• [EXERCISE PROMPT] Among the entries below, take the line with "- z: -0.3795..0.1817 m" and the line with "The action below", and output them and every line between them exactly, with nothing else.

[Records excerpted from a collection]
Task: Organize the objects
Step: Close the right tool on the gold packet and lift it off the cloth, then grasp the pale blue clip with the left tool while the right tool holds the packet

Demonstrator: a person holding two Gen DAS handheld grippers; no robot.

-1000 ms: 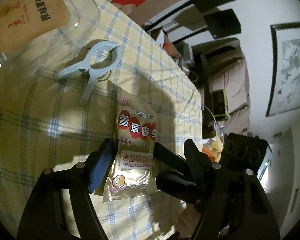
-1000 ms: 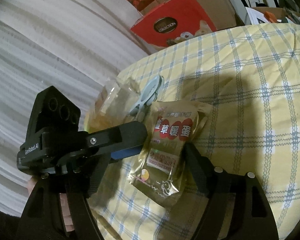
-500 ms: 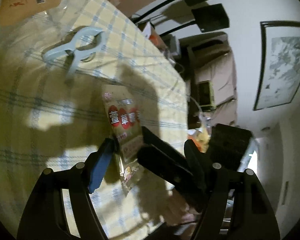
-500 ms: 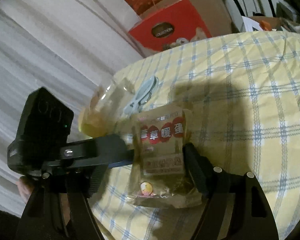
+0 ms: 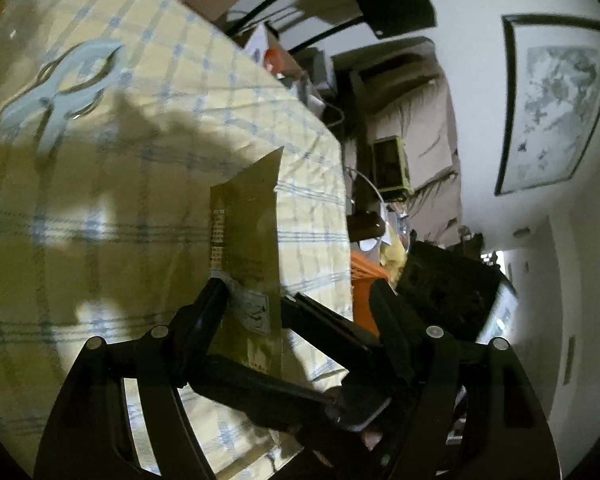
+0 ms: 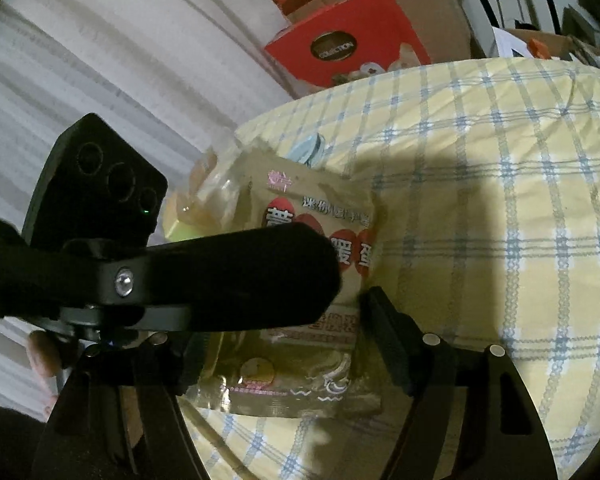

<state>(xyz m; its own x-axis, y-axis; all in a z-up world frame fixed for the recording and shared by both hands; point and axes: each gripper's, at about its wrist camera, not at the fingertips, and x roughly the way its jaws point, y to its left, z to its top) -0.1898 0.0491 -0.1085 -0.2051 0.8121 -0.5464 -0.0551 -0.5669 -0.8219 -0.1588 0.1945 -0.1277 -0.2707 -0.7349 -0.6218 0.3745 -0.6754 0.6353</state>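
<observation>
The flat gold foil snack packet with red characters (image 6: pixel 316 276) stands lifted off the yellow checked tablecloth (image 6: pixel 500 200), long axis running away from both cameras, printed top farthest, its lower half pinched between the right gripper (image 6: pixel 284 312) fingers and also clamped by the left gripper (image 5: pixel 296 292).

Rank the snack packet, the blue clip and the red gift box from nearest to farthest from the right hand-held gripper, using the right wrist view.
1. Snack packet: between the fingers of the right hand-held gripper.
2. Blue clip: just beyond the packet's top edge, on the checked tablecloth.
3. Red gift box: past the table's far edge, upper centre.
</observation>
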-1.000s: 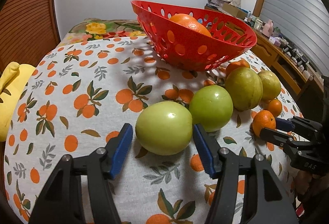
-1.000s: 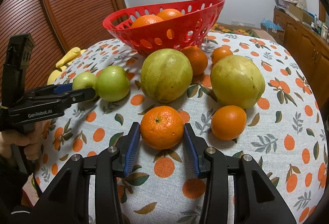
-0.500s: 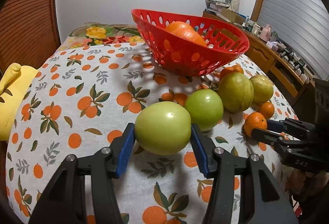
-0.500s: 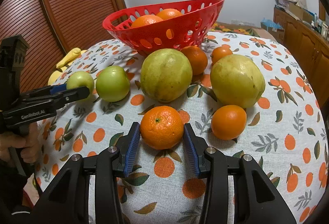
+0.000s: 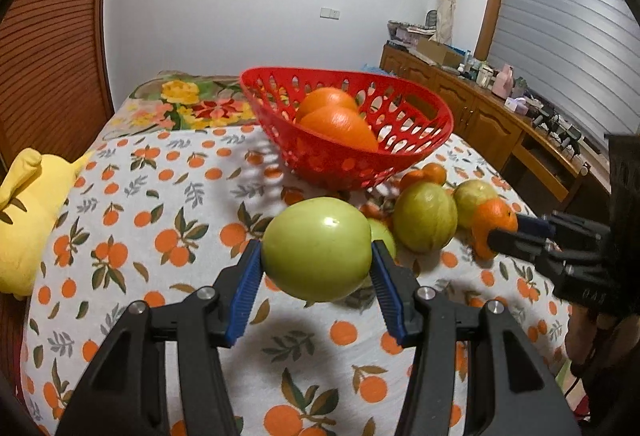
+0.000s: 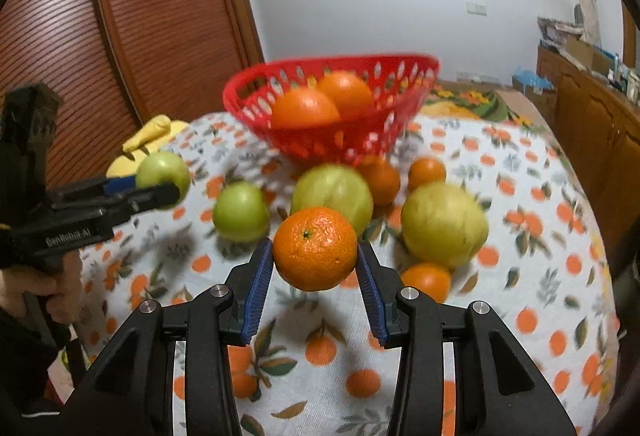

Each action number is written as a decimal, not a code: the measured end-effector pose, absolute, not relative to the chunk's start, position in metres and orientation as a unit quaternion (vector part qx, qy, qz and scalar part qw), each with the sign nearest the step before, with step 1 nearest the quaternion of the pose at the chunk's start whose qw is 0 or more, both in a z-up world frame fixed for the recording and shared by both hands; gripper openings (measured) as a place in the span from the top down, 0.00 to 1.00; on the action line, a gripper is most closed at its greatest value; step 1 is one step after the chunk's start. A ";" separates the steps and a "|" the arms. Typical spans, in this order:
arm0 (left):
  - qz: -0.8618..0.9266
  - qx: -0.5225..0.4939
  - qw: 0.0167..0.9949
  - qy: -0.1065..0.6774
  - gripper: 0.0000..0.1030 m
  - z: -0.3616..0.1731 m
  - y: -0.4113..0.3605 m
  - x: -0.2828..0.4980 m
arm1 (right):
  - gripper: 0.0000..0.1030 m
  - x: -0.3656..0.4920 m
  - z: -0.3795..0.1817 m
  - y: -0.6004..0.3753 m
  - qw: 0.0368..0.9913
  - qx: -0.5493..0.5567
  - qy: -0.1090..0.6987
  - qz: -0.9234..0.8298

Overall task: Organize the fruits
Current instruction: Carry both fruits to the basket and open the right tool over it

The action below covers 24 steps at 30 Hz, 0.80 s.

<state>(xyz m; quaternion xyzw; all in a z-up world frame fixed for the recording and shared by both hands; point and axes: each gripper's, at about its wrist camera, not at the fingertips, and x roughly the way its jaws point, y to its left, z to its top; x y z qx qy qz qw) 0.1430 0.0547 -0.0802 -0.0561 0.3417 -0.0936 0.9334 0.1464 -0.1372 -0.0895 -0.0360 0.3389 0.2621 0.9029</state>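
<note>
Both pairs of jaws are closed on fruit, and both fruits hang clear of the table. Left gripper point(image 5: 317, 268) clamps a green apple point(image 5: 316, 248) between its blue pads, which press on the apple's two sides; a shadow on the cloth beneath shows it is off the surface. Right gripper point(image 6: 315, 268) clamps a small orange point(image 6: 315, 248) the same way, stem end facing the camera.

Ahead of both stands a red perforated basket point(image 5: 412, 144) on a tablecloth point(image 5: 140, 196) printed with oranges and leaves. Two large oranges point(image 5: 340, 124) already lie inside it. Still on the cloth, near the basket's foot, are two large yellow-green fruits point(image 6: 442, 222), a second green apple point(image 6: 240, 212), and several small oranges point(image 6: 427, 172). A yellow plush toy point(image 5: 28, 208) lies at the table's left edge.

Judging from this, each fruit is on its way to the basket.

Risks from here: both fruits are round and smooth, gripped only at two narrow contact lines, so a tilt or a jolt could let one slip and roll off the table. The basket is light and flares outward; a gripper knocking its rim could tip it or push it into the fruit beside it. Both hands heading for the same opening could also collide. Dropping from height might bounce a fruit out.
</note>
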 end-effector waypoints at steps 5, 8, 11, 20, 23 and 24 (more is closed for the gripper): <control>-0.098 -0.048 0.937 0.332 0.49 -0.069 0.049 0.147 | 0.59 0.158 -0.068 -0.136 0.910 -0.046 0.318 0.261; -0.098 -0.045 0.939 0.326 0.49 -0.063 0.047 0.150 | 0.59 0.166 -0.059 -0.135 0.913 -0.049 0.311 0.262; -0.098 -0.042 0.940 0.323 0.49 -0.058 0.045 0.155 | 0.59 0.178 -0.051 -0.134 0.914 -0.048 0.307 0.261; -0.097 -0.032 0.943 0.316 0.49 -0.048 0.043 0.165 | 0.59 0.205 -0.040 -0.122 0.914 -0.064 0.305 0.260; -0.096 -0.029 0.944 0.314 0.49 -0.045 0.042 0.168 | 0.59 0.213 -0.040 -0.117 0.912 -0.070 0.309 0.261; -0.096 -0.028 0.944 0.314 0.49 -0.044 0.042 0.169 | 0.59 0.216 -0.041 -0.115 0.911 -0.071 0.311 0.261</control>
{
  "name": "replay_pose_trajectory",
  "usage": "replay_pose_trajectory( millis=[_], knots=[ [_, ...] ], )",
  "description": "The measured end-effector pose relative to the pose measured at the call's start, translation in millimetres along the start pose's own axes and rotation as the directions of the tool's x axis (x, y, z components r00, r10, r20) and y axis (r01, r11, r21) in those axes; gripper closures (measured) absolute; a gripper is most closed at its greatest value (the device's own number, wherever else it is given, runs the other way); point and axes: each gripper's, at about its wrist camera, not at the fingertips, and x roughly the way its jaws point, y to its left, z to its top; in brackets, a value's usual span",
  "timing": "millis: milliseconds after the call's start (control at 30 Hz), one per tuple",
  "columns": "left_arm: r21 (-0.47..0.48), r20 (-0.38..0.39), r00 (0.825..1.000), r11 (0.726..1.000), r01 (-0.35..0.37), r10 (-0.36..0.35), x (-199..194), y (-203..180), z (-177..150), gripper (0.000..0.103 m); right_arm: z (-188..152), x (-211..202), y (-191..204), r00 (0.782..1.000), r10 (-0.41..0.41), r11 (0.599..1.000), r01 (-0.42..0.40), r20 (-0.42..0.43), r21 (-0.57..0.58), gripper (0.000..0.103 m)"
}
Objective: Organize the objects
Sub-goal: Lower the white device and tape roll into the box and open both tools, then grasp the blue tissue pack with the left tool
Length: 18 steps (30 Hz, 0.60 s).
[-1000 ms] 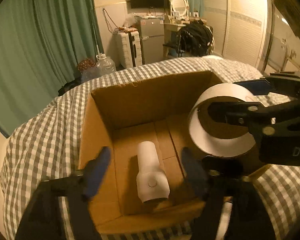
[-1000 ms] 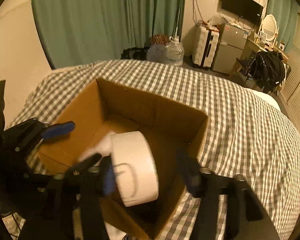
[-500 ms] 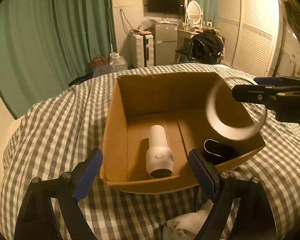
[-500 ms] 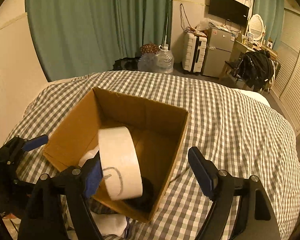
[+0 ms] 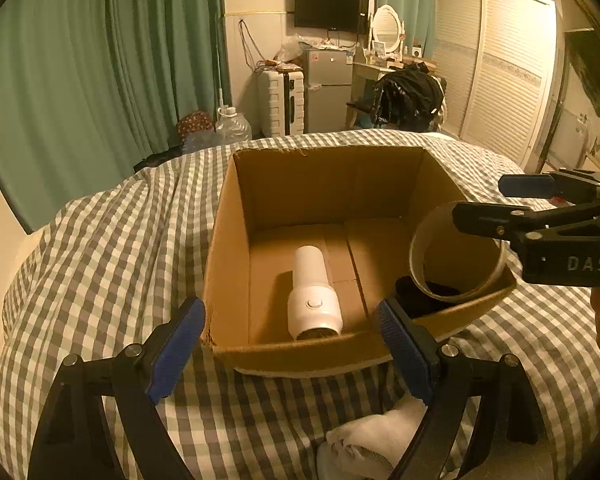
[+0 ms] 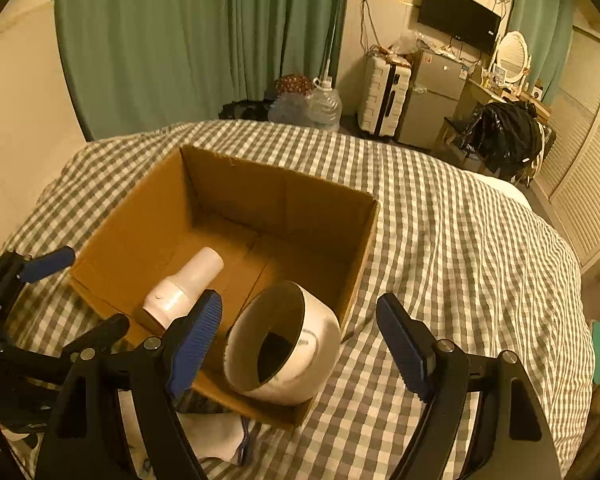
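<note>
My right gripper point(image 6: 298, 336) stands wide, jaws clear of the tape roll point(image 6: 284, 346), which tips into the cardboard box point(image 6: 276, 200) on the bed point(image 6: 460, 240). My left gripper point(image 5: 294, 344), open and empty, faces the white dryer point(image 5: 314, 294) already boxed.

This is a bedroom in a lived-in home. A bed point(image 6: 460, 240) under a grey-and-white checked cover fills the near ground. Long green curtains point(image 5: 100, 60) hang on the far left. Against the far wall stand a white hard-shell suitcase point(image 5: 281, 102) and, just beside it, a small grey fridge point(image 5: 326, 88), with a flat television point(image 5: 331, 11) mounted above. Farther right is a dressing table carrying an oval mirror point(image 5: 387, 26), and a chair draped with dark clothing point(image 5: 408, 94). Louvred wardrobe doors point(image 5: 504, 68) line the right wall. Large water bottles point(image 6: 324, 106) sit on the floor by the curtains.
</note>
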Motion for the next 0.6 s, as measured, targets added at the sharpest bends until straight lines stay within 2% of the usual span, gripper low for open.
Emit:
replay_pose_trajectory(
  millis=[267,367,500,600],
  knots=[
    [0.001,-0.019,1.0,1.0,0.022,-0.022,-19,-8,-36,0.013,-47,-37,12,0.999,0.049,0.999,-0.049,0.015,0.015,0.024],
    [0.009,-0.045,0.999,1.0,0.027,-0.027,-27,-14,-59,0.013,-73,-45,23,0.996,0.086,0.996,-0.086,-0.008,0.007,0.024],
    [0.041,-0.074,0.997,0.999,-0.011,0.014,-33,-23,-89,0.013,-109,-50,39,0.992,0.116,0.993,-0.117,-0.052,-0.023,0.024],
    [0.061,-0.114,0.993,0.998,-0.006,0.013,-35,-30,-108,0.013,-131,-47,45,0.98,0.168,0.985,-0.171,-0.109,-0.016,0.024]
  ],
)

• [RESPONSE TO THE TASK]
  - z: -0.3795..0.1817 m
  - y: -0.6004..0.3753 m
  - qw: 0.0368..0.9913
  - qx: -0.5493..0.5567
  - qy: -0.1090..0.6987
  - qz: -0.9234..0.8298

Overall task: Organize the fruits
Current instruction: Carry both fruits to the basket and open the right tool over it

The action below covers 24 steps at 30 Hz, 0.80 s.

This answer is complete as it stands.